RSMTool: collection of tools building and evaluating automated scoring models

Summary

RSMTool is a collection of tools for researchers working on the development of automated scoring engines for written and spoken responses in an educational context. The main purpose of the tool is to simplify the integration of educational measurement recommendations into the model building process and to allow the researchers to rapidly and automatically generate comprehensive evaluations of the scoring model.

RSMTool takes as input a feature file with numeric, non-sparse features extracted from the responses and a human score and lets you try several different machine learning algorithms to try and predict the human score from the features. RSMTool allows the use of simple OLS regression as well as several more sophisticated regressors including Ridge, SVR, AdaBoost, and Random Forests, available through integration with the SKLL toolkit (Blanchard et al. 2014). The tool also includes several regressors which ensure that all coefficients in the final model are positive to meet the requirement that all feature contributions are additive (Loukina et al. 2015). The primary novel contribution of RSMTool is a comprehensive, customizable HTML statistical report that contains feature descriptives, subgroup analyses, model statistics, as well as several different evaluation measures illustrating model efficacy. The various numbers and figures in the report are highlighted based on whether they exceed or fall short of the recommendations laid out by (Williamson, Xi, and Breyer 2012). The structure of RSMTool makes it easy for researchers to add new analyses without making any changes to the core code structure thus allowing for a wide range of psychometric evaluations.

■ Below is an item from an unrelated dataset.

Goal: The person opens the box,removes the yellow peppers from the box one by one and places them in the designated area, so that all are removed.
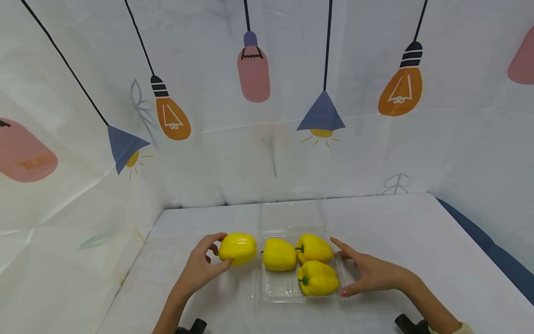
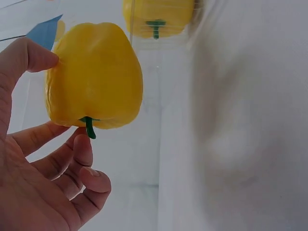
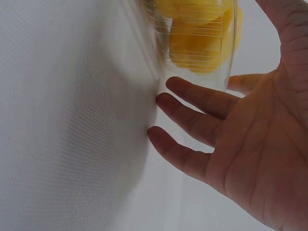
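My left hand point(image 1: 202, 266) pinches a yellow bell pepper point(image 1: 238, 249) between thumb and fingers, just left of a clear plastic clamshell box point(image 1: 279, 293). In the left wrist view this pepper point(image 2: 96, 77) shows its green stem pointing toward the palm. Inside the box lie three more yellow peppers: one on the left point(image 1: 279, 254), one at the back right point(image 1: 314, 248) and one at the front right point(image 1: 318, 278). Spread around the box's right side is my right hand point(image 1: 371, 273), its fingers extended and fingertips right at the clear wall point(image 3: 231, 53).
The box's clear lid point(image 1: 292, 215) lies folded back behind it on the white table point(image 1: 384, 232). A white curtain point(image 1: 217, 162) printed with lamps and bulbs hangs around the back and sides. Dark blue fabric point(image 1: 496, 253) shows beyond the table's right edge.
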Demonstrator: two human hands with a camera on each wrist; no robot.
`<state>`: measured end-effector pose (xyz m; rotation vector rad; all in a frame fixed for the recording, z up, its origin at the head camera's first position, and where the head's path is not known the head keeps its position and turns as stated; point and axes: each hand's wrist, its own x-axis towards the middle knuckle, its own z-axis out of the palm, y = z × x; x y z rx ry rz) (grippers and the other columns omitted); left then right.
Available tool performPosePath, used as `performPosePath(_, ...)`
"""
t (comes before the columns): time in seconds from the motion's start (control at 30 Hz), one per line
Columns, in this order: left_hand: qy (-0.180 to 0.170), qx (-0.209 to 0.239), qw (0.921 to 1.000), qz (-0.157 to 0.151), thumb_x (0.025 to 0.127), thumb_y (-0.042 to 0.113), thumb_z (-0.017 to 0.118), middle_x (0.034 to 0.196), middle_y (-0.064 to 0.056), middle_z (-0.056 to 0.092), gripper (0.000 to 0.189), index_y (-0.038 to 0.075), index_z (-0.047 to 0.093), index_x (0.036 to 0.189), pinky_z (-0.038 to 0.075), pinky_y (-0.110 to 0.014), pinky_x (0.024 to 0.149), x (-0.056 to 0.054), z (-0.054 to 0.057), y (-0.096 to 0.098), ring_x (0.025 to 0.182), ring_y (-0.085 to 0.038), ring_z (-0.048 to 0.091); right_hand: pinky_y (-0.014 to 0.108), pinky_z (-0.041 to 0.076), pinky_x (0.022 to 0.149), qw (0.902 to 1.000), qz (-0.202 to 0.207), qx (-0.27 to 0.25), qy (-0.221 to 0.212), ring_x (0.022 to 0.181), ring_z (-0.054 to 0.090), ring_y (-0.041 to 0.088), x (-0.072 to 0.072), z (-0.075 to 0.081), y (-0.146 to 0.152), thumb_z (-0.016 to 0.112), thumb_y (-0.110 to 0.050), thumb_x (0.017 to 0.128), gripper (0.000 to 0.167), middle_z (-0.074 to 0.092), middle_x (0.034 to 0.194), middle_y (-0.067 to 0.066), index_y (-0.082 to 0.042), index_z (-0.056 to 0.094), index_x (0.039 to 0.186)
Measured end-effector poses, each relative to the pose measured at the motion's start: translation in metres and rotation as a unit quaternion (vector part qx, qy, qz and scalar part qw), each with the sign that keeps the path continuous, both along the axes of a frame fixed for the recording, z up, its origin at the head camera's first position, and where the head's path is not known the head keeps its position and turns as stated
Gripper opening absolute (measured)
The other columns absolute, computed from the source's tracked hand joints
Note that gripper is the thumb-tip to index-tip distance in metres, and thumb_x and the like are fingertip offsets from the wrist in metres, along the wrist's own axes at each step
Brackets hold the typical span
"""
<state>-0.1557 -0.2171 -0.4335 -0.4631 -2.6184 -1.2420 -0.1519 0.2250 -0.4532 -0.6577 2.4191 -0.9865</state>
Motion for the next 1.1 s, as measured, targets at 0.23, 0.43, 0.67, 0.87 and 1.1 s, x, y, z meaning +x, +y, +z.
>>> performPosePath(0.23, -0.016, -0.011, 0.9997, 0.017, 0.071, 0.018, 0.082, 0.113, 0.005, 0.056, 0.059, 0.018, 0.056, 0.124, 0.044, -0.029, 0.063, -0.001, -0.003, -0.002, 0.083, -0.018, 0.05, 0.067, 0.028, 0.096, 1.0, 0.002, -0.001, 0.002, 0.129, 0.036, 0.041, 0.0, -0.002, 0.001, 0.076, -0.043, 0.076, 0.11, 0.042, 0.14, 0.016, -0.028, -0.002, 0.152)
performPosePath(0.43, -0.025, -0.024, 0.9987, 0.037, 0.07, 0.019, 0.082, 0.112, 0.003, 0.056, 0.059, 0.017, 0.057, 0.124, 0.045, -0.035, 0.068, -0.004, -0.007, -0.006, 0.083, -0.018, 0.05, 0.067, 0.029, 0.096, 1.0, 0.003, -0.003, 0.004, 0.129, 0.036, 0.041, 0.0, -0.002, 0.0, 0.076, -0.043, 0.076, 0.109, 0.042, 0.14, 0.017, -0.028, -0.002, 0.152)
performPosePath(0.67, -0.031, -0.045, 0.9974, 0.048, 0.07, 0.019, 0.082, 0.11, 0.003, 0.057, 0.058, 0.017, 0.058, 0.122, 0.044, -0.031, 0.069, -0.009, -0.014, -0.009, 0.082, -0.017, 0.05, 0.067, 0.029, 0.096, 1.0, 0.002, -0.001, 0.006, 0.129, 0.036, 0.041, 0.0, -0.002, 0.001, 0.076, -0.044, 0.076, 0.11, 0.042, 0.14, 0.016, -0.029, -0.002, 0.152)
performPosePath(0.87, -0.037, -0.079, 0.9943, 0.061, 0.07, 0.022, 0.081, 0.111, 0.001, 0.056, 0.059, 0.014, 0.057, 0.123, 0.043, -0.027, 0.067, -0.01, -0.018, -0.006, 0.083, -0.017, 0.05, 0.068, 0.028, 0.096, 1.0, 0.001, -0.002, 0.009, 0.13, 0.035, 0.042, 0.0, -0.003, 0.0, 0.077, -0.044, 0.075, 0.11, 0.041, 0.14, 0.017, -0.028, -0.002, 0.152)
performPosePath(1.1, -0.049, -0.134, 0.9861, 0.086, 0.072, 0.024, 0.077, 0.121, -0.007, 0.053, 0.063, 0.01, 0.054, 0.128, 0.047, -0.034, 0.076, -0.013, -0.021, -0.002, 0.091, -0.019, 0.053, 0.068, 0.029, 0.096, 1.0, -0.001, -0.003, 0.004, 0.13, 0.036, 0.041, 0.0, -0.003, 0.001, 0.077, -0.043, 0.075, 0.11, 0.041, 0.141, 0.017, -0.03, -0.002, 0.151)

The tool is written in Python and works on all platforms (Windows/Linux/Mac OS X). The source code is available from Github (Madnani and Loukina 2016)

References

Blanchard, Dan, Nitin Madnani, Michael Heilman, Nils Murrugarra Llerena, Diane M. Napolitano, Aoife Cahill, Keelan Evanini, and Chee Wee Leong. 2014. “SciKit-Learn Laboratory (SKLL) 1.0.0.” doi:10.5281/zenodo.12825.

Loukina, Anastassia, Klaus Zechner, Lei Chen, and Michael Heilman. 2015. “Feature selection for automated speech scoring.” In Proceedings of the Tenth Workshop on Innovative Use of NLP for Building Educational Applications, 12–19. Denver, Colorado.

Madnani, Nitin, and Anastassia Loukina. 2016. “RSMTool.” https://github.com/EducationalTestingService/rsmtool.

Williamson, David M., Xiaoming Xi, and F. Jay Breyer. 2012. “A framework for evaluation and use of automated scoring.” Educational Measurement: Issues and Practice 31 (1): 2–13. doi:10.1111/j.1745-3992.2011.00223.x.